● **TASK DESCRIPTION**
Every line of the records below from the line with "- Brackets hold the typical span" up to and including the line with "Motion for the" must be reproduced exactly, and no line outside that range.

[DATASET ENTRIES]

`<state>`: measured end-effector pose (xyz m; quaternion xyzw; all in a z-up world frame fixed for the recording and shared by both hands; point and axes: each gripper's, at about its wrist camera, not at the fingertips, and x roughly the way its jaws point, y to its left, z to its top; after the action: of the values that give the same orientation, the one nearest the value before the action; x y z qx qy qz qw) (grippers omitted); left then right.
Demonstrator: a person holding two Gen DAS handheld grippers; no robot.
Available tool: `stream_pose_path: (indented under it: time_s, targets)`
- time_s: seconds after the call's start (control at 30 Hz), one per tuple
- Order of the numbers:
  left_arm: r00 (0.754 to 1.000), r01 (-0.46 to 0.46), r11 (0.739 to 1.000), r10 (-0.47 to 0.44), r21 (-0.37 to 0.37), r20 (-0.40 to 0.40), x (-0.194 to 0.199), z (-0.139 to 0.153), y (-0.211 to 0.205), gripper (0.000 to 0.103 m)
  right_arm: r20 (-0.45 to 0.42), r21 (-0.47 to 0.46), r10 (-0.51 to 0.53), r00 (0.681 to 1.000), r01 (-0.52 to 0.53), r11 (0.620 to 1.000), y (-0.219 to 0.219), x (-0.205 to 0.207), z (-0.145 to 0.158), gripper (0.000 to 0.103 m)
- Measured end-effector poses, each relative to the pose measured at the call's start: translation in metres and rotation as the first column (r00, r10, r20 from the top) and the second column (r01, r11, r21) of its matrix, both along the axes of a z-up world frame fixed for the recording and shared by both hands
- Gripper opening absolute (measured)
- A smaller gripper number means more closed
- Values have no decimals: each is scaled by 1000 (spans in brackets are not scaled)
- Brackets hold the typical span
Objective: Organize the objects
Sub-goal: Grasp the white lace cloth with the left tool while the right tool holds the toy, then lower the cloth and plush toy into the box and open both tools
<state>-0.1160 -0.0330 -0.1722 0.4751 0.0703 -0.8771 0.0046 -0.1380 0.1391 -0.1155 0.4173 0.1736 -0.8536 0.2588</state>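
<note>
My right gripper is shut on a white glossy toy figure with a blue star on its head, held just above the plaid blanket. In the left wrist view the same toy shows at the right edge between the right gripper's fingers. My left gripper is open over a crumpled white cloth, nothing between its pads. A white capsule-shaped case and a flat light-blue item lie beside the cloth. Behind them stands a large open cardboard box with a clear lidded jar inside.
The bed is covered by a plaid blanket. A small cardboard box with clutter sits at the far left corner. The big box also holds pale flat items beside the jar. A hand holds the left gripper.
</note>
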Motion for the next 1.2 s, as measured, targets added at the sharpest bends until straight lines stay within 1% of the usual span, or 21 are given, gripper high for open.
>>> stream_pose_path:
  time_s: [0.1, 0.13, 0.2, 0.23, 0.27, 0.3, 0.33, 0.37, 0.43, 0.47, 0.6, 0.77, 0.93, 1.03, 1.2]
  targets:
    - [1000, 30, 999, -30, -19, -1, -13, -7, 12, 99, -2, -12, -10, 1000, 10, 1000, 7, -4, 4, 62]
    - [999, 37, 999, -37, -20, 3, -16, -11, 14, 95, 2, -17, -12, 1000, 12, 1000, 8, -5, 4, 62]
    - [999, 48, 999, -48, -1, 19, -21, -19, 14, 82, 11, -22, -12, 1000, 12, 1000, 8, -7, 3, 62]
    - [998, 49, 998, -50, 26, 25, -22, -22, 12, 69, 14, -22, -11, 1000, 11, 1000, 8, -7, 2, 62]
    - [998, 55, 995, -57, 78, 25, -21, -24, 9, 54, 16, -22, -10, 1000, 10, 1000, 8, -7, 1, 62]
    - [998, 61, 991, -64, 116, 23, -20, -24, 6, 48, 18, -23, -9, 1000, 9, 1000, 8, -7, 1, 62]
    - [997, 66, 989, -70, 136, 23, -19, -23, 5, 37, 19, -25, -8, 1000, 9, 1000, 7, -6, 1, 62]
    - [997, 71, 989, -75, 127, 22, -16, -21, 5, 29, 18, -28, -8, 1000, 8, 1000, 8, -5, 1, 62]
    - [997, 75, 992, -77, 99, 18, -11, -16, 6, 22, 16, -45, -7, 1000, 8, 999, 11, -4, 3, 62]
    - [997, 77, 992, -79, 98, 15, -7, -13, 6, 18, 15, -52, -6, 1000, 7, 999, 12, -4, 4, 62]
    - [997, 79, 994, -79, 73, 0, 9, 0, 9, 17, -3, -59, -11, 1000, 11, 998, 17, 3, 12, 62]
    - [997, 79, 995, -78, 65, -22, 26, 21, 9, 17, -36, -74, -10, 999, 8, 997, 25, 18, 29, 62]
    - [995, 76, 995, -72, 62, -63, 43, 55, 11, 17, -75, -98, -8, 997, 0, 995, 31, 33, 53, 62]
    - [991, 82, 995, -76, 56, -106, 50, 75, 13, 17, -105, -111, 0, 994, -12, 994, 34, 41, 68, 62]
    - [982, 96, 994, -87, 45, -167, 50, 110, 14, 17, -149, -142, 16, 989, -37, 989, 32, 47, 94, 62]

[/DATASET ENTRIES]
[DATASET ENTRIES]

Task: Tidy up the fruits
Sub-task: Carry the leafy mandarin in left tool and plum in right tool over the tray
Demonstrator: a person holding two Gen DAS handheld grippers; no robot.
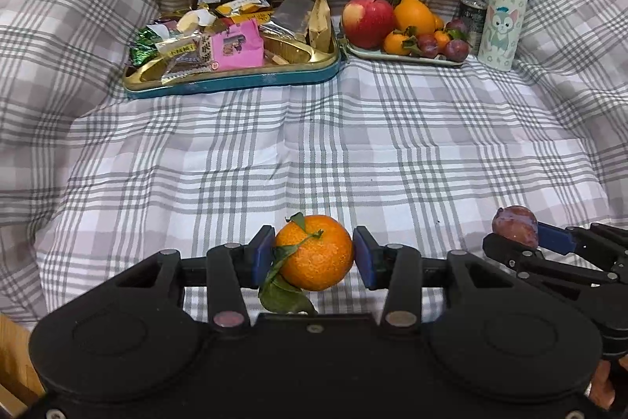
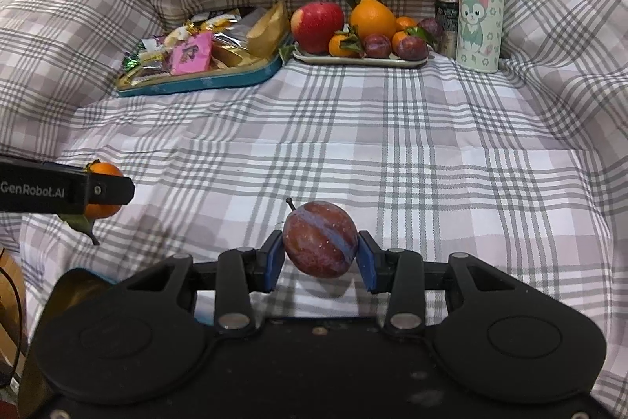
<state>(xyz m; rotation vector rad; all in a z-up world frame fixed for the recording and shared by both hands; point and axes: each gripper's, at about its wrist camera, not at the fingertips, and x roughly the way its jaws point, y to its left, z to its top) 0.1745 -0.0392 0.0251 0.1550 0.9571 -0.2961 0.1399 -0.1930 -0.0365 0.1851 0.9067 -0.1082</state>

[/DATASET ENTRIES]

● **EXPECTED OUTPUT**
- Brackets hold the typical span
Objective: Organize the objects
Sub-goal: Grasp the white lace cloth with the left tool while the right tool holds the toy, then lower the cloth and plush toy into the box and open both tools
<state>-0.1160 -0.0330 -0.1722 0.4751 0.0703 -0.8771 0.0046 -0.1380 0.1391 -0.1155 0.4173 0.1736 -0.8536 0.2588</state>
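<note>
My right gripper is shut on a white glossy toy figure with a blue star on its head, held just above the plaid blanket. In the left wrist view the same toy shows at the right edge between the right gripper's fingers. My left gripper is open over a crumpled white cloth, nothing between its pads. A white capsule-shaped case and a flat light-blue item lie beside the cloth. Behind them stands a large open cardboard box with a clear lidded jar inside.
The bed is covered by a plaid blanket. A small cardboard box with clutter sits at the far left corner. The big box also holds pale flat items beside the jar. A hand holds the left gripper.
</note>
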Motion for the next 1.2 s, as measured, targets added at the sharpest bends until straight lines stay within 1% of the usual span, or 21 are given, gripper high for open.

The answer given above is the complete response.